Hugh Welch Diamond (1809 – 21 Haziran 1886), erken dönem İngiliz psikiyatr ve fotoğrafçıydı. Psikiyatri fotoğrafçılığının öncüsü olarak kabul edilmektedir. Tarihte, fotoğrafı iyileştirici bir amaçla sistematik olarak kullanan ilk kişidir. Diamond’un çalışmalarından daha önce, psikiyatride kullanılan tıbbi illüstrasyonlar olmasına karşın, O’nun kullandığı yöntem diğerlerinden daha detaylı ve sistematiktir. Tanısal, sınıflandırıcı ve iyileştirici amaçlarla hastalarının fotoğraflarını çekmiştir ve tanısal fotoğrafçılığı (diagnostic photography) ilk uygulayan kişi olarak bilinmektedir.[1] Sander Gilman, Diamond’ın hem benliği anlama biçimleri hem de bu biçimleri fotografik olarak yakalama yolları sebebiyle, O’ndan bir mucit olarak bahsetmiştir.[2]
1848-1858 yılları arasında İngiltere’de Surrey County Psikiyatri Hastanesi’nin kadın bölümünde yönetici olarak çalışan Diamond, burada çalıştığı süre boyunca, hastalarının portre fotoğraflarını çekerek onların yüzlerindeki ifadeleri kayıt altına almıştır. Hastalarının fotoğraflarını düz ve sade bir arka plan önünde sıradan pozlarla çekmiştir.[3] Bunun yanında, bir hastanın ruhsal durumunun, fizyonomisi ve yüz ifadesinden çıkarsanabileceğini ortaya koymuştur. Bu düşünceden hareketle; fotoğraflardaki bazı hastaların yüz ifadelerinin kuruntulu paranoya ve melankoli gibi hastalıkları yansıttığını belirtmiştir. Fotoğrafın ruh hastalıklarının tanı ve tedavisinde yardımcı bir araç olduğunu belirterek fotoğrafı iyileştirici bir amaçla kullanmıştır.[3][4]

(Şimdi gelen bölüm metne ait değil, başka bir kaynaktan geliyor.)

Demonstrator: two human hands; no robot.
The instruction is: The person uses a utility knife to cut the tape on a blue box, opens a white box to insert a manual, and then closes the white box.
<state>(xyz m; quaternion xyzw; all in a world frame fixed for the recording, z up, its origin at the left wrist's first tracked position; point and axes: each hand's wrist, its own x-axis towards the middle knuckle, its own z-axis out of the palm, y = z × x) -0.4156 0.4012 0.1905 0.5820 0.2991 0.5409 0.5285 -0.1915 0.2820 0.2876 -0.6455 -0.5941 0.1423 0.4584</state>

1856 yılında yayımlanan “On the Application of Photography to the Physiognomic and Mental Phenomena of Insanity” (Deliliğin Fizyonomik ve Zihinsel Fenomenleri Üzerine Fotoğrafın Uygulanışı) makalesinde, portre fotoğrafların ruhsal hastalıkların tanı ve tedavisinde kullanımının önemine dair bilgiler vermiştir. Buna göre, psikiyatride fotoğrafları kullanmak değerli vakaların kalıcı olmasını sağlayarak onları sadece şu an için değil, sonsuza dek gözlenebilir hale getirmektedir: Kendi deyimiyle “fotoğraflar, mükemmel ve güvenilir kayıtlardır”.[5] Fotoğrafçı ise, “insan ruhundaki değişmez bulutları, geçici fırtınayı veya güneş ışığını anında yakalar; böylece bir metafizikçinin, insan zihninin felsefesine yönelik araştırmalarında görünür ve görünür olmayana tanıklık etmesine ve onun izini sürmesine imkan verir.”[6]